» ASSIGNMENT
Transcribe the data below verbatim from the line with "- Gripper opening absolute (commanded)" to the line with "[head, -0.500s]". Include both of those lines.

[Entries taken from a collection]
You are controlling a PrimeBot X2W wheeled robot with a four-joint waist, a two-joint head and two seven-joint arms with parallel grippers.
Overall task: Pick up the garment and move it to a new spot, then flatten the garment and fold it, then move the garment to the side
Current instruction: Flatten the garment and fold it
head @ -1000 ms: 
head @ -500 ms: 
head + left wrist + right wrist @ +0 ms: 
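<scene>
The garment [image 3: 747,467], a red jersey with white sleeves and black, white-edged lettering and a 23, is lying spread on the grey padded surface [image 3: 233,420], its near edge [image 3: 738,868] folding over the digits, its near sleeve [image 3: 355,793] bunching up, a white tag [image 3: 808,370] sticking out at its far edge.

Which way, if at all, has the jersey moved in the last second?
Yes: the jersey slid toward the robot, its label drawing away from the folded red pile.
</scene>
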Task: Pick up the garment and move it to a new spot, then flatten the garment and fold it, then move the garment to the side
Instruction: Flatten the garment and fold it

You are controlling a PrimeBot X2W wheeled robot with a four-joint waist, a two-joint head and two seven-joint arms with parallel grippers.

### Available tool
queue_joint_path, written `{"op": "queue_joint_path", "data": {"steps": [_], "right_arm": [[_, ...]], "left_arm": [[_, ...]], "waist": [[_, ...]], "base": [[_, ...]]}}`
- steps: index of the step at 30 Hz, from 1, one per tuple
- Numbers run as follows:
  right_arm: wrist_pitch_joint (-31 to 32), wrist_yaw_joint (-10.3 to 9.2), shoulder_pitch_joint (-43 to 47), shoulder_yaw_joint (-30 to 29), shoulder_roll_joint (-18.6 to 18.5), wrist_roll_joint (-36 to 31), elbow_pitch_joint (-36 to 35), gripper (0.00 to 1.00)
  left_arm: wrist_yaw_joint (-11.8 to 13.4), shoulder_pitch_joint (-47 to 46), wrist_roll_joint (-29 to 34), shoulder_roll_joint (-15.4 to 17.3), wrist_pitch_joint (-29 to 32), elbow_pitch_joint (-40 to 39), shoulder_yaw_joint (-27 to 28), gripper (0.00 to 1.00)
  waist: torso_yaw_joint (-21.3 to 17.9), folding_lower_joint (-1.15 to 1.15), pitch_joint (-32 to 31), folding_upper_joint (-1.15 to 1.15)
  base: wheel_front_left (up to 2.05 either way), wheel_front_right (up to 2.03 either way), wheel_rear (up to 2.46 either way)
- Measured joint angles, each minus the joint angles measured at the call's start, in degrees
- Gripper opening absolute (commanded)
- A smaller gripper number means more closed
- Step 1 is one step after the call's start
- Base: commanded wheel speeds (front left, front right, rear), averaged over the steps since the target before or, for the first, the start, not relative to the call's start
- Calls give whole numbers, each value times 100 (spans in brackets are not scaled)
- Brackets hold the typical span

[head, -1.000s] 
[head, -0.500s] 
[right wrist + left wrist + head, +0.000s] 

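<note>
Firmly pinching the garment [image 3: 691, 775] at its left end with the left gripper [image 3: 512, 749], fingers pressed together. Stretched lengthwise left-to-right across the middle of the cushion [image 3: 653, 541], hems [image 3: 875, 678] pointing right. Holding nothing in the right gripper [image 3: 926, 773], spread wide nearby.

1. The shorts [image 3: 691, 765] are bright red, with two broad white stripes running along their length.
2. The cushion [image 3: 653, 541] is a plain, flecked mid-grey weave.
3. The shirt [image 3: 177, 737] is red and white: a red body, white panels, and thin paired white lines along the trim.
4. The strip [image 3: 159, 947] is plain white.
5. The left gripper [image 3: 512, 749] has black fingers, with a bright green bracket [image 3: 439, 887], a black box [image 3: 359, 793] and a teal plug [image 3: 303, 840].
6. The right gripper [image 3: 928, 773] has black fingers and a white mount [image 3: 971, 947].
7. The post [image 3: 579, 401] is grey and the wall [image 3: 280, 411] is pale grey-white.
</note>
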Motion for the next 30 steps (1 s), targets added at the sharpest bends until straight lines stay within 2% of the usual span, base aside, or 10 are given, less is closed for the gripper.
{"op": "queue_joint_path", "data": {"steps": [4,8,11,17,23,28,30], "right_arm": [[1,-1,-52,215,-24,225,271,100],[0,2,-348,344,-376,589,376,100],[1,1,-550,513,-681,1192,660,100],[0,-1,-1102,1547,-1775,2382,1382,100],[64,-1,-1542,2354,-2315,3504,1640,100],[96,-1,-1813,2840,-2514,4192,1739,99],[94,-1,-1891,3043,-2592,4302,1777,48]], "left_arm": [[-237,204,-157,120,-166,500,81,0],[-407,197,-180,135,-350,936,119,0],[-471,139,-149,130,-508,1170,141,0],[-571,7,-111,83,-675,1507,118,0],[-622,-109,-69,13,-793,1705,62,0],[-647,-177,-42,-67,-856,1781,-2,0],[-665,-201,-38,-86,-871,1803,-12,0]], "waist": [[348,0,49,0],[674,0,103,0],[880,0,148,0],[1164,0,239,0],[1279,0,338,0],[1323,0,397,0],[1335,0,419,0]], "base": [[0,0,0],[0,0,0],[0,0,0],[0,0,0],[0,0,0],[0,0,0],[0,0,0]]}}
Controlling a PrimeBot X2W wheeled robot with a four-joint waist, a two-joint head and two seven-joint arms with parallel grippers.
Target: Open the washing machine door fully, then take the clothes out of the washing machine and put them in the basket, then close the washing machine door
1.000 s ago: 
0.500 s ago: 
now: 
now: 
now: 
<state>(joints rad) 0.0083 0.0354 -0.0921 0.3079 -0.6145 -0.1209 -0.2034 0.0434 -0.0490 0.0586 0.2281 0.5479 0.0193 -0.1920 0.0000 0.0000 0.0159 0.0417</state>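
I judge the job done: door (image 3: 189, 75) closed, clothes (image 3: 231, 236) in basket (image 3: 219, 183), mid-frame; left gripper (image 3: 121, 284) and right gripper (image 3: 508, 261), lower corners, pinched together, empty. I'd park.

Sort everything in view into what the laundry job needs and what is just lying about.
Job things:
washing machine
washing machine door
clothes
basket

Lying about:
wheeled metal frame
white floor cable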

» ANSWER SECTION
- Gripper opening absolute (commanded)
- A smaller gripper number means more closed
- Step 1 is one step after the call's start
- Base: commanded wheel speeds (front left, front right, rear), averaged over the steps since the target before or, for the first, the start, not relative to the call's start
- Calls give whole numbers, each value times 100 (spans in brackets are not scaled)
- Brackets hold the typical span

[head, -1.000s] 
[head, -0.500s] 

An answer has been given, and the exercise is complete.